Bodenheimer, Jones, Klotz & Simmons by Harry D. Simmons, for Defendant-Appellant Albertsons, Inc.

Ronald J. Miciotto, Shreveport for Plaintiff-Appellee.

Before STEWART, GASKINS and PEATROSS, JJ.

STEWART, Judge.

Eugenia Thomas filed a petition for damages in the 26th Judicial District Court, Bossier Parish, Louisiana, alleging personal injury suffered as the result of a slip and fall. Essex Insurance Company, insurer of Craig Evans, d/b/a Evans Floor Care, and Albertsons, Inc., appeal the judgment of the trial court in favor of Ms. Thomas awarding general damages in the amount of $20,000 and special damages as established at trial. Essex asserts three assignments of error while Albertsons asserts two assignments of error. For the following reasons, we affirm the judgment of the trial court against Essex and reverse the judgment against Albertsons.

FACTS

At approximately 1:30 a.m. on April 4, 1993, Ms. Thomas slipped and fell in a puddle of water on the floor, apparently spilled from a mop bucket, of the Albertsons' store located on East Texas Street in Bossier City, Louisiana. She suffered a severe ankle sprain and pain and numbness through the left side of her body which she continues to experience to this date.

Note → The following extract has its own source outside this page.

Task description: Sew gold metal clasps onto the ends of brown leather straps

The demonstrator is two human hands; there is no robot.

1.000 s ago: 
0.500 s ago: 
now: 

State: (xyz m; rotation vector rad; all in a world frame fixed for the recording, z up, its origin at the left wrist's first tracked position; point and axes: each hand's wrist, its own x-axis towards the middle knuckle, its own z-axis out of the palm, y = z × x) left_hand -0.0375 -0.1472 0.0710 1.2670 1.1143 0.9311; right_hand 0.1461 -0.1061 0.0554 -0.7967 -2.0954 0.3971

She filed a petition for damages against Albertsons, Craig Evans, d/b/a Evans Floor Care, and Essex, Evans' insurer. Evans was never served with the lawsuit. The trial court denied, with written reasons assigned, a motion for summary judgment filed by Essex. Following trial, the court rendered a written decision finding both Essex and Albertsons at fault and awarding damages to Ms. Thomas.

DISCUSSION

Essex' Assignment of Error # 1: The trial court erred in denying Essex' motion for summary judgment.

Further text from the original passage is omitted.